Give your arduino a brain

Predict the value of the leftmost sensor with the brightness of a LED:

Four photocells will act as sensors so one can easily influence the values by either covering them with your finger or pointing a torch at them.

This article focuses on letting the technology interact with the physical world using a simple example. One can experience "intelligent" machines using his body and get immediate feedback. I will not focus on what machine learning, artificial intelligence, deep learning etc. is all about (although I love to discuss about it).

In fact it's about collecting data from sensors attached to an Arduino micro-controller in order to predict the future state of a sensor. In fact it is not to predict the future really, it's more about what is likely to happen next, based on the patterns learned in the past.

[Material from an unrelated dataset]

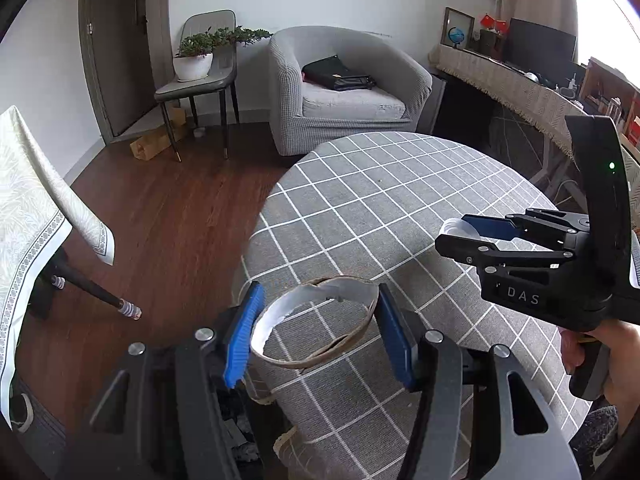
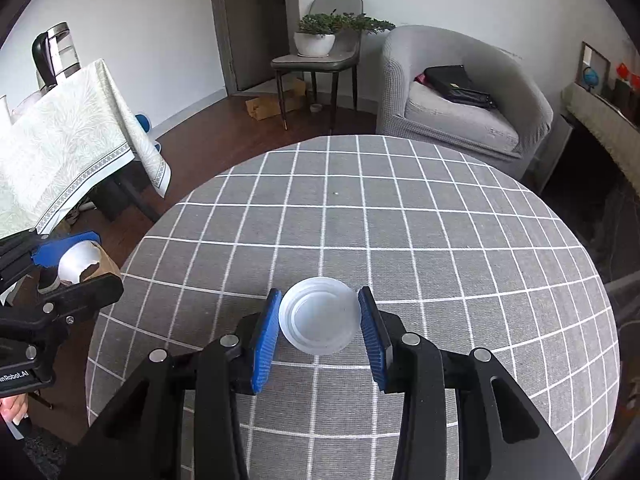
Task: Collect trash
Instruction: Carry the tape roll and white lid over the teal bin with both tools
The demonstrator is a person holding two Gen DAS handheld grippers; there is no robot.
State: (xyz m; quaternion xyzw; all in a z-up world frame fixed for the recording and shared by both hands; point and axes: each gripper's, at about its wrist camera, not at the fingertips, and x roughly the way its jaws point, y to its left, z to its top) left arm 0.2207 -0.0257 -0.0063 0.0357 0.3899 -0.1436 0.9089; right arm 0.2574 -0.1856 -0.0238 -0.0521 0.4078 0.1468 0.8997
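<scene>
The left gripper [image 1: 316, 332] squeezes a torn paper cup [image 1: 316, 322]; the right gripper [image 2: 320, 330] pinches a plastic lid [image 2: 319, 321] over the desk [image 2: 400, 208]. Both should keep a gentle, steady squeeze.

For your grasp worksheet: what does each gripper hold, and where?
Left gripper: torn brown paper cup, by its sides. Right gripper: translucent round plastic lid, by opposite edges.

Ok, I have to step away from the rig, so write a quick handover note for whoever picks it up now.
Left gripper: shut on a torn paper cup, held at the near-left edge of the checked table.
Right gripper: shut on a clear plastic lid, over the table.
Done: both pieces are picked up; no other trash shows on the table.
Left: drop both in a bin; none is in view.
</scene>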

Basically some smart piece of software is looking at the data the sensors record and then try to find reoccurring patterns over space and time.

So what do we need:
  • A machine running Ubuntu 14.04 operating system  (others might work, but you have to figure out yourself)
  • An Arduino UNO micro-controller, including a USB cable (others might work, but your have to figure out on yourself)
  • 10 bucks or some photocells, LEDs, resistors (details below)
  • Some time (depending on your skills and your doggedness to finish  a project)

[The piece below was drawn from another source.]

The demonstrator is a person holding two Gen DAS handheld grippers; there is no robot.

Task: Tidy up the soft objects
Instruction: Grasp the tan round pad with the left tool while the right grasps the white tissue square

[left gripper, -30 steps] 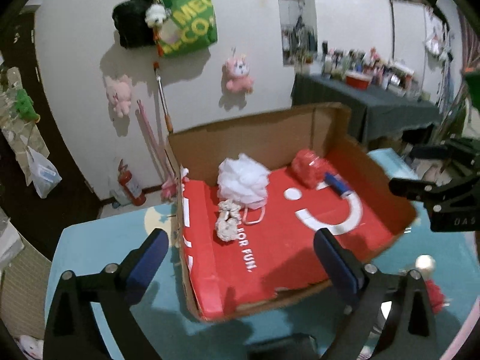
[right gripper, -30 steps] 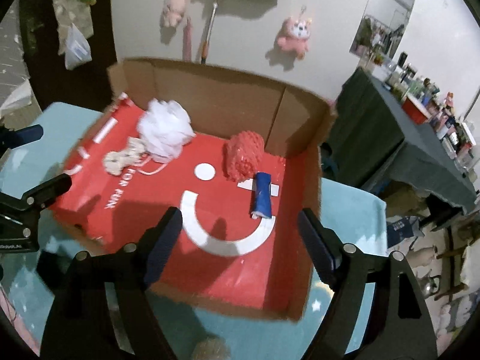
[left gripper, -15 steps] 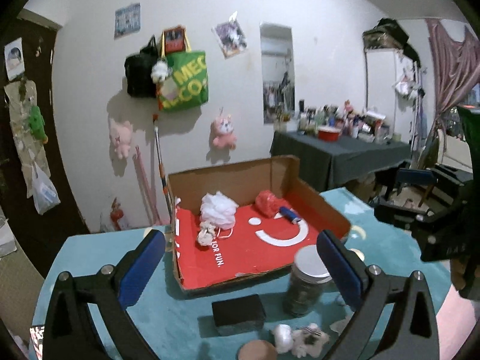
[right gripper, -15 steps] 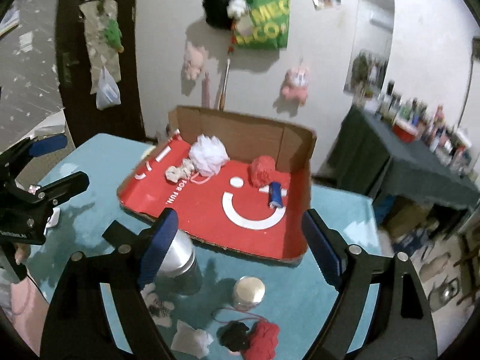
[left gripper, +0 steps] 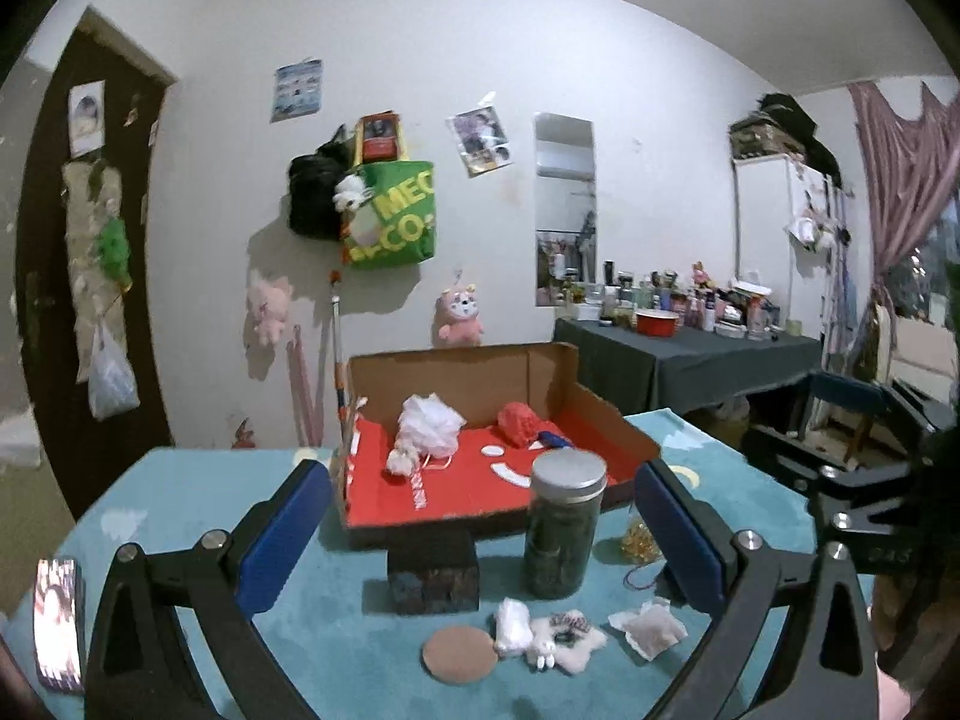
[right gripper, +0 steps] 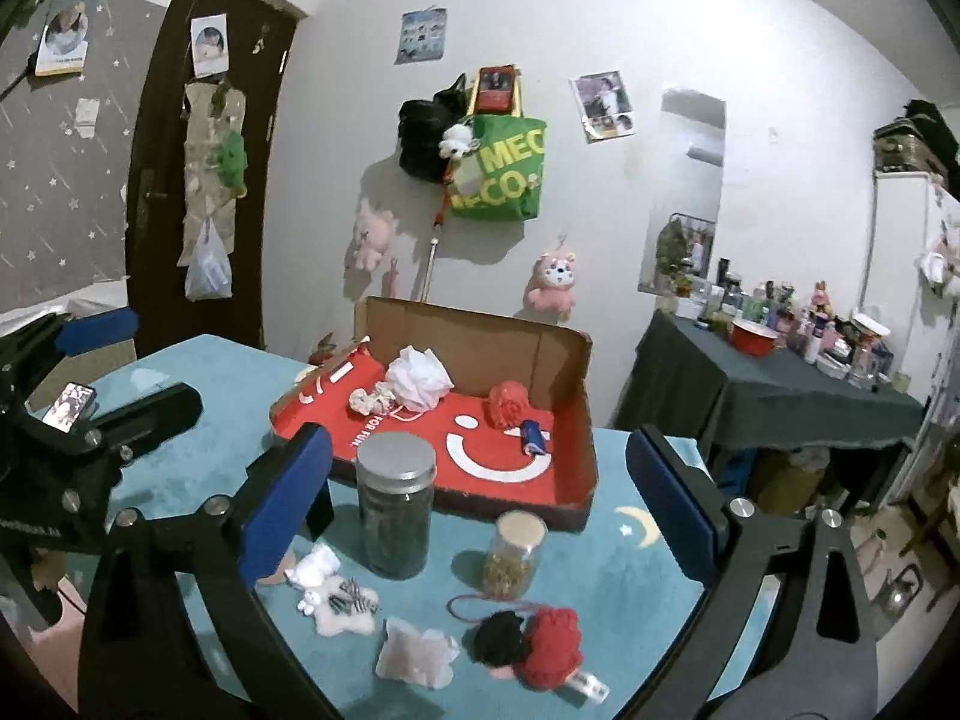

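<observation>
Both grippers are up over the near edge of the teal table (right gripper: 198, 372), nothing in either one. Left gripper (left gripper: 480, 528) has its jaws spread wide, blue pads far apart, empty. Right gripper (right gripper: 477, 498) is the same, wide apart w/ nothing between the pads.

Landmark = the cardboard box (right gripper: 474, 336) w/ the red liner, sitting toward the far side of the table. Inside it: white mesh pouf (right gripper: 418, 378) near the back wall, small cream plush thing (right gripper: 369, 401) touching the pouf on its left, red pouf (right gripper: 509, 405) to the right of the pouf, and a blue roll (right gripper: 533, 437) just beside the red one, toward the front-right corner.

In front of the box, on the table: tall dark jar w/ grey lid (right gripper: 395, 510) right by the box's front edge, smaller cork-lidded jar (right gripper: 515, 552) near the front-right corner. Closer to the cams than the jars are the loose soft bits: a white star-ish plush (right gripper: 336, 603), a pale sachet (right gripper: 417, 651), and a black pom (right gripper: 501, 636) touching a red pom (right gripper: 549, 645). From the left cam there's also a dark block (left gripper: 433, 576) just in front of the box and a round cork coaster (left gripper: 459, 654) nearer still. Phone (right gripper: 71, 405) lies well left of the box, screen lit.
</observation>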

By the way, my written English is not the best, so please apologize.

First of all one needs to install nupic on his computer, I highly recommend this video. Depending on your Unix/Linux skills, this will take about 1 to 5 hours. If you want to play around with the framework, just visit the wiki (this can take you weeks). As well, consider to install a virtual machine if you do not have a physical Ubuntu machine available.

Second prepare your physical device. Attach 4 photocells to the analog inputs A0 to A3 of your UNO and a light emitting diode (LED) to digital output 9. Instructions on how to attach an photocell to your Arduino can be found here. Instruction on how to attach an LED can be found here.

So these were the standard bits and pieces, now we need to tackle the custom ones.
So basically we need to do 4 steps in order to make our "smart" device to work:
  • Recording, get some sample date
  • Swarming, get a configuration for your "smart" engine
  • Teaching, get a model of your recorded data
  • Get online, get immediate feedback on what you are feeding into the "smart" engine
Recording some sample data means that you basically record what your sensors are sensing, translate them into some representation (e.g. a number) and then make it persistent for later use (e.g. in a file). Ideally you record sample data that one suspects to contain some interesting patterns that could be "learned" by the smart engine

Swarming is needed  because your "smart" engine needs to be configured in order to get best results for a given problem (more on that later). The "swarming" process helps you to find this configuration based on sample data. Obviously that is why you need to have some sample data as explained above.

Teaching is the process of feeding your configured engine with sample data. The outcome is a "model" the engine built up based on the sample data.

Finally getting online let's one to get nearly immediate prediction based on the activity recorded by the sensors and the trained "brain" of the engine (in fact in this case its called a "hierarchical temporal memory").

All the of the four steps can be called from a script called "" which, including other components, can be downloaded here.
These scripts run on the Ubuntu machine, where they accept sensor data from the Arduino over a serial interface and depending on the active step, sending back data to back to the Arduino.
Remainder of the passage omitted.